YO! has been overhauled by consultancy Zag, in an attempt to “reposition the brand within an increasingly competitive market”.
The brand update includes the assets such as menu design, packaging and restaurant interiors, as well as a range of new dining experiences.
Aran Potkin, Zag’s managing partner, says that despite YO! being an “iconic” brand, it had “lost its sense of food and flavour, as well as the distinctive assets to be uniquely identifiable.”
Another challenge stemmed from an increase in rivals which also offer Japanese fast food like Itsu and Wasabi, according to Potkin.
Zag, which has been working with YO! for two years on the project, decided to put Japanese food at the centre of the update.
“Many people are stuck in a rut of eating pasta and pizza — literally beige food,” Potkin says. “We wanted to celebrate Japanese food in all its colourful glory.”
Three years ago, the restaurant changed its name from YO! Sushi to YO! and revealed a new colour scheme and logo. While that rebrand focused on Tokyo, with illustrations inspired by urban scenes, this update puts an emphasis on “authentic Japanese materiality”.
The previous branding, Potkin says, had been too focused on “Japanorama — faux Japanese graphics and imagery that had no authenticity.”
The new visual system is based on traditional Japanese artistic mediums, like woodcut, ink and aims to evoke a sense of cuisine.
Zag’s design director, Lucia Vera, says that the brief was to “create a visual system around playful and flavourful food”. For example, one abstract design is inspired by tuna, and incorporates blue shapes and water colours in an effort to show the “texture” of the fish.

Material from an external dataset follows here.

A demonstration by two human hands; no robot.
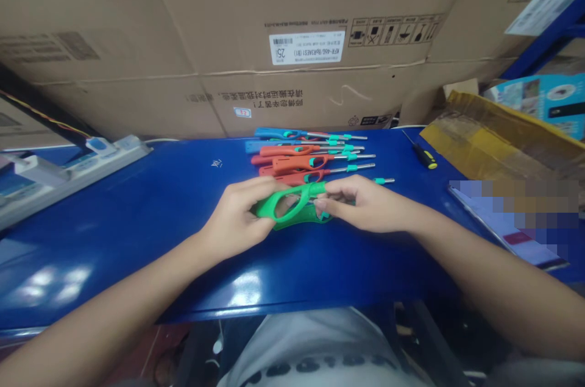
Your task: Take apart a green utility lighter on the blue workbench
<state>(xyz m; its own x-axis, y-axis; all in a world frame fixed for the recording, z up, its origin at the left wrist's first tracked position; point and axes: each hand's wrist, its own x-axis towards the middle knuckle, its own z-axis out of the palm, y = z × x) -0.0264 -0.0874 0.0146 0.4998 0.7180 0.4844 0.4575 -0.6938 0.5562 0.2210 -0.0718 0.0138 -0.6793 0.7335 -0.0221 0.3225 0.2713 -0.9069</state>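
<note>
Lighter gripped between both hands over the middle of the blue tabletop

The green gas lighter (pixel 305 195) is partly covered by fingers, and whether the green part beneath it, with its teal piece, belongs to it or to another lighter is hard to tell. Of one metal rod (pixel 384 180), only the teal-collared end shows beyond the right wrist. The flat panel (pixel 507 234) by the tabletop's (pixel 114 210) right edge is partly pixelated.

The left hand (pixel 240 213) has its fingers and thumb closed around the handle end; some fingertips are hidden behind it. The right hand (pixel 359 201) pinches the opposite, narrow end between thumb and forefinger, with its other fingers curled and partly out of sight. The lighter's looped guard lies between the two grips.

Blue lighters (pixel 278 133) and orange-red lighters (pixel 292 164) lie overlapping towards the rear edge. At the rear right corner, a tape-covered carton (pixel 484 143) stands near a black-and-yellow screwdriver (pixel 427 158); its contents cannot be seen, nor can those of the large cardboard box (pixel 183 27) behind the rear edge
</note>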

It was hoped that this would convey a feeling of spontaneity and encourage visitors to try different things, according to Vera. “We wanted them to talk about food and flavour,” she adds.
The graphic system — which had to be flexible given the chain’s scale — has been applied across menus, packaging and social media.
A digital advertising campaign also launches using these graphics, along with taglines that aim to highlight its diversified repertoire and dietary options, such as ‘give it a gyoza’ and ‘veggie and vegan’.
In an attempt provide a more cohesive brand identity, the logo and colour scheme have been updated with new guidelines for use across multiple platforms.
Changing customer habits
Three new restaurant experiences — targeting ‘grab-and-go’ and ‘premium-casual’ markets — will also roll out as part of the project. Architectural company Designtank has worked on the restaurant redesigns.
A ‘grab-and-perch’ branch will open in Manchester Piccadilly and an updated ‘Kaiten’ — the restaurant’s conveyer belt concept — has been installed in Ashford.
In Dublin, a premium dining experience will open in the new year. It is inspired by ‘Izakaya’, an informal Japanese pub, which is popular among professionals after work. A similar experience has opened at Westfields shopping centre in White City.
While the graphic branding is being rolled out to all stores, the restaurant concepts are isolated to these three locations. According to Potkin, they will act as a “blueprint” to see what is successful for the business.
The conveyor belts are staying
Any change will have to be considered carefully; the conveyor belts that are so closely associated with YO! are an inflexible infrastructure. Moving away from them would not only be an expensive re-structuring — there are over 100 YO! stores in the UK — it would require implementing larger-scale waiting services, Potkin says.
YO! is international, covering the UK, US, Europe and Middle East and serving over seven million customers every year. In November 2017, it acquired North America’s second largest sushi brand, Bento Sushi and last year, they acquired Taiko Good Limited, which produces sushi for supermarkets and supplies Waitrose.
Luisa Fernandez, YO!’s marketing director says: “The renewed focus on fresh and vibrant Japanese good will be enjoyed by customers across all our existing locations and new concept stores will help us remain relevant in the competitive fast-casual dining sector.”